Each of these have a private and a public folder.

Data that is shared should be in the public folder, user individual project should go in the private folder.

Public data should be documentet in this wiki.

Set up access right to comply with this.

Do not store large things in your home-folder. Though we use our university accounts to log in, the $HOME folder on the system is not the same as your $HOME on the university system, but part of the storage for the OS.


From the README file

  • /scratch

scratch file space is dedicated only to temporary data. Data can be erased on regular intervals without any prior notification.
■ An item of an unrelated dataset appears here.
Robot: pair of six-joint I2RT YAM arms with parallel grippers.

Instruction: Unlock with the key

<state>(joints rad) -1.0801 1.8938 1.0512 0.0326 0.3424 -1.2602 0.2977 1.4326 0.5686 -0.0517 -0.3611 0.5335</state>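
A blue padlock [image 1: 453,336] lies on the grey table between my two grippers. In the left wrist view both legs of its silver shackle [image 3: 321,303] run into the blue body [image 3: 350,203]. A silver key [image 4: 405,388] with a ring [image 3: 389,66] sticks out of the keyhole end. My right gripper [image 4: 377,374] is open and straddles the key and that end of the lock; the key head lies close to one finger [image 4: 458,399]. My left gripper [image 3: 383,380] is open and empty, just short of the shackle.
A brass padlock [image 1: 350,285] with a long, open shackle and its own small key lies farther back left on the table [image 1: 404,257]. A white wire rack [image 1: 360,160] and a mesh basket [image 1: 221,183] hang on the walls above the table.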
It can not be used for permanent data storage. Data on /scratch will NOT be backed up.

  • /data_bck

For long term storage and backup please see README on /data_bck disk.

Sharing data

Some projects generate data that can be used (in agreement with data owners) by other researchers and perhaps students. That data needs to be documented so future users know what the data is, terms for use, who generated or collected it and how it was collected.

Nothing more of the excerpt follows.